FinSecLedger
Breach Analysis10 min read

Nusbaum Insurance Agency Breach Exposes SSNs and Financial Data for 263 Clients

Analysis of the Nusbaum Insurance Agency email breach affecting 263 individuals -- a 13-month notification delay, broad data exposure, and what it means for insurance sector security.

By FinSecLedger
Records: 263
Vector: unauthorized access
Status: confirmed
Occurred: Aug 1, 2024Discovered: Aug 1, 2024Disclosed: Sep 22, 2025
Exposed:NamesSSNDOBAddressesdrivers_licenseAccount #sEmail
Sources:Maine AG

13 Months of Silence After Email Compromise at Insurance Agency

Nusbaum Insurance Agency, a New York-based insurance agency, filed a breach notification with the Maine Attorney General on September 22, 2025, revealing that an unauthorized third party gained access to the agency's email environment in August 2024. The breach exposed names, Social Security numbers, dates of birth, addresses, driver's license numbers, account numbers, and email addresses belonging to 263 individuals. The data types exposed represent a near-complete identity profile -- the kind that enables everything from new account fraud to synthetic identity creation.

The most striking element of this incident is not its scale but its timeline. Nusbaum discovered the breach in the same month it occurred, August 2024, yet affected individuals did not receive notification letters until approximately 13 months later.

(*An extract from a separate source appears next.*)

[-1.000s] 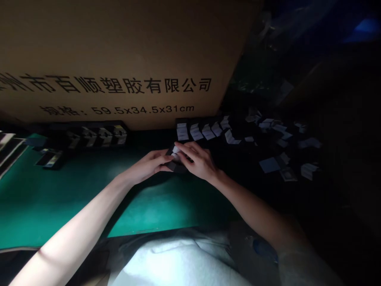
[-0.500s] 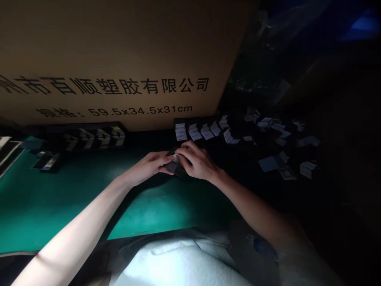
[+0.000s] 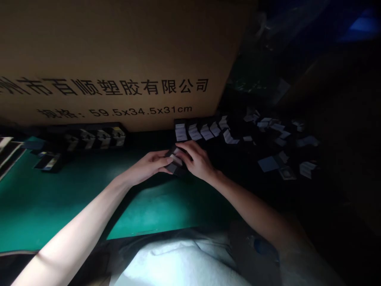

For 263 people whose SSNs, financial account numbers, and government-issued ID numbers were sitting in a compromised email environment, that year-plus gap is time the threat actors had to monetize the stolen data while the victims had no idea they were exposed.

Timeline: Breach in August 2024, Notification in September 2025

The sequence of events exposes the slow mechanics of a small organization working through a breach investigation without the resources to move quickly.

August 2024: An unauthorized third party gains access to Nusbaum Insurance Agency's email environment. The agency discovers the intrusion in the same month -- a reasonable detection window, particularly for an email compromise where anomalous login activity or forwarding rules can trigger alerts.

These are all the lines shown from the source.